“Às vezes a nossa tendência para nos abstermos, não só na vida política como na vida social, na vida profissional, deixarmos que sejam os outros a resolver problemas, pormo-nos de fora é muito forte, até quando há alguma desilusão, desgaste, cansaço, desconfiança”, afirmou Manuel Clemente, cardeal-patriarca de Lisboa, à margem das Jornadas Nacionais de Comunicação Social.






“Em 15 dias e correndo o país todo de norte a sul e com presenças também na comunicação social, os vários políticos e candidatos têm que apresentar muito depressa e dizer muito rapidamente e num ambiente que é já muito contrastado, porque tudo se passa em termos de pergunta de outros e de resposta própria a questões que precisam de mais tempo para serem assimiladas e nós também para as podermos escutar precisamos de uma outra calma”, observou.

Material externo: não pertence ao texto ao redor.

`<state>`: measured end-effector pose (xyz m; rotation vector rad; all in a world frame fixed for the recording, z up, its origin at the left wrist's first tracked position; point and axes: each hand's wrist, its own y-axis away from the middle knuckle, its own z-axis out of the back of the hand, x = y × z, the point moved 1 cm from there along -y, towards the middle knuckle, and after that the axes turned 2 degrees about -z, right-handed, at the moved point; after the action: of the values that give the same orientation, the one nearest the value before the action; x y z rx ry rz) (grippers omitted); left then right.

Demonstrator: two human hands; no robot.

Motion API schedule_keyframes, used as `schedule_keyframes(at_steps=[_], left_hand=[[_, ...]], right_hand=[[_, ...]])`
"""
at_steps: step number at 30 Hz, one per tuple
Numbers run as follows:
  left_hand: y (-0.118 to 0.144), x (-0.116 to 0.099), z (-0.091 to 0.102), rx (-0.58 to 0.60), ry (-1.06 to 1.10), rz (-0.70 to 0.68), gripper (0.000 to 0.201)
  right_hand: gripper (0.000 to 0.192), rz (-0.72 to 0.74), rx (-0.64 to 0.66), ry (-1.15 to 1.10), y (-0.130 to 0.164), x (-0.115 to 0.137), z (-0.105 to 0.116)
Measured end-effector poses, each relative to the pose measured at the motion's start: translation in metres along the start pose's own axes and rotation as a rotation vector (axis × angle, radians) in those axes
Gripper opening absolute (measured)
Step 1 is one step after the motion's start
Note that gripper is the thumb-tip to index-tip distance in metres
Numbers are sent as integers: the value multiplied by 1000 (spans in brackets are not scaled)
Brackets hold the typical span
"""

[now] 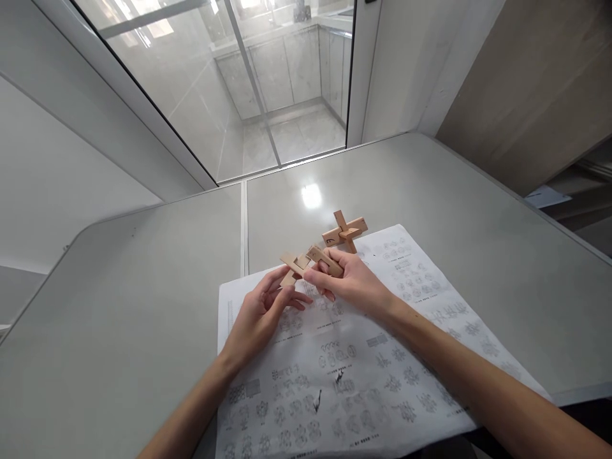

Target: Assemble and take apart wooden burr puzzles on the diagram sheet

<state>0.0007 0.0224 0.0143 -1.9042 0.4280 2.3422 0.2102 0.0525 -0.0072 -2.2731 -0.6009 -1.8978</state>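
My left hand [262,312] and my right hand [350,280] meet above a printed instruction sheet [382,376]. Between their fingertips they hold notched wooden puzzle pieces [306,262], light beech in colour, joined crosswise. My left fingers pinch the left end of the pieces, and my right thumb and fingers grip the right bar. Just behind my right hand a wooden cross assembly [345,232] of a few interlocked bars rests on the sheet's far edge.
The sheet lies on a grey table [143,299] with a seam down its middle. A glass sliding door [229,83] and white wall stand beyond the table's far edge. A wooden panel [530,83] is at the right.
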Motion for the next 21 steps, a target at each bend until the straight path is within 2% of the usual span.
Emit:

“O problema é pormos a possibilidade da construção das famílias, da manutenção das famílias na base de qualquer programa político e isso não está, é um ponto, é um elemento”, acrescentou.

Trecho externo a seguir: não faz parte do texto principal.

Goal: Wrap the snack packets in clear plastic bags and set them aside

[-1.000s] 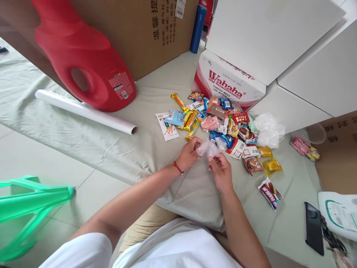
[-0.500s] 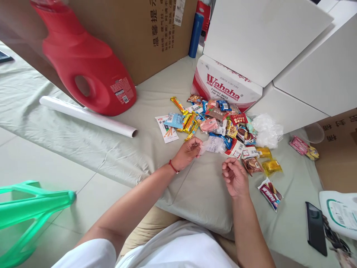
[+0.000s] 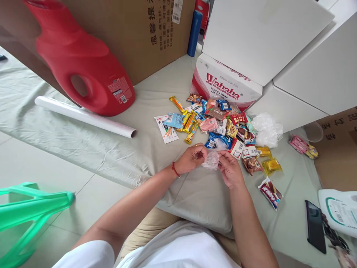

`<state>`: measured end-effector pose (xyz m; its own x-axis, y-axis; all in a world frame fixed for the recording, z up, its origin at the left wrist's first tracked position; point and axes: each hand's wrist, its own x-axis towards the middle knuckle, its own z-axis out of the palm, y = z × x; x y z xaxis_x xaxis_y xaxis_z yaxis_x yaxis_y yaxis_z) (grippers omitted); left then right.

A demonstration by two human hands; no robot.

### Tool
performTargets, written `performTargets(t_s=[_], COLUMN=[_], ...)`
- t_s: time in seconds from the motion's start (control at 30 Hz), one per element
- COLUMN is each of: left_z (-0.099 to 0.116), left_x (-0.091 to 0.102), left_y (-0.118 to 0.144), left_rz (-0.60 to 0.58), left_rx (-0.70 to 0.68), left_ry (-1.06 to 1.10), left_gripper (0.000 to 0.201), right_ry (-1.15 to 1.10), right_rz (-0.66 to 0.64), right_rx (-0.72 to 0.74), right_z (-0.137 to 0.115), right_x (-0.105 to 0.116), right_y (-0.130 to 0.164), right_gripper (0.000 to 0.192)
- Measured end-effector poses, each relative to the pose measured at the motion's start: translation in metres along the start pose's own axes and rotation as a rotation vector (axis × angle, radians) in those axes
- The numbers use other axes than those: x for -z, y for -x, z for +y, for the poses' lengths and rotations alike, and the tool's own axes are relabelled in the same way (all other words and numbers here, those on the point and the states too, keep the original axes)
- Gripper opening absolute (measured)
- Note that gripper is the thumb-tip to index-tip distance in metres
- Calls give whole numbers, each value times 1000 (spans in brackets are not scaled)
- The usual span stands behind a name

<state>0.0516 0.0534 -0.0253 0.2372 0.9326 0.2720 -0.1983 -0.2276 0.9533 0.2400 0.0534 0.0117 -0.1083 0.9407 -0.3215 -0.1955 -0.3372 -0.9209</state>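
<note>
Pale green sheeting [image 3: 92,149] covers the floor, and both hands meet above it, just near of a heap of snack packets [image 3: 223,126]. A small clear plastic bag [image 3: 211,160] is crumpled between them: the left hand [image 3: 192,158] has a narrow grip pinching its left edge, and the right hand [image 3: 230,169] pinches its right side with fingertips closed on the film. Half a second ago the right hand hung apart, open and empty, to the right of the bag, which only the left hand held; now it has come back in, and the bag looks more bunched. A red cord circles the left wrist. Whether anything lies inside the bag cannot be made out through the wrinkled film.

Farther off, a Wahaha carton [image 3: 225,85] stands behind the snacks, and a blurred red detergent jug [image 3: 80,67] sits far left above a white roll [image 3: 83,117]. A phone [image 3: 315,225] lies near right; the green stool [image 3: 28,208] at left is cut off by the edge.
</note>
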Motion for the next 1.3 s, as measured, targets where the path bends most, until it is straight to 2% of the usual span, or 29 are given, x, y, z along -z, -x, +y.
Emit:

Resposta aos refugiados deve ser integrada


“Eu estou satisfeito com a grande disponibilidade com que as pessoas se manifestam em relação a esse problema, há imensas manifestações de disponibilidade, de vontade de ajudar, de participar e isso é fundamental”, afirmou Manuel Clemente, em Fátima, no distrito de Santarém.


“Temos que entrar em linha de conta com o facto de que não é uma presença episódica, porque as pessoas não vêm dispersas, vêm muitas vezes como famílias, trazem os filhos, trazem os parentes”, declarou, considerando que “há aqui uma dimensão de acolhimento que depois significa acompanhamento, aprendizagem da língua, integração local, viabilidade de trabalho, um tal conjunto de problemáticas que só integralmente podem ser respondidas”.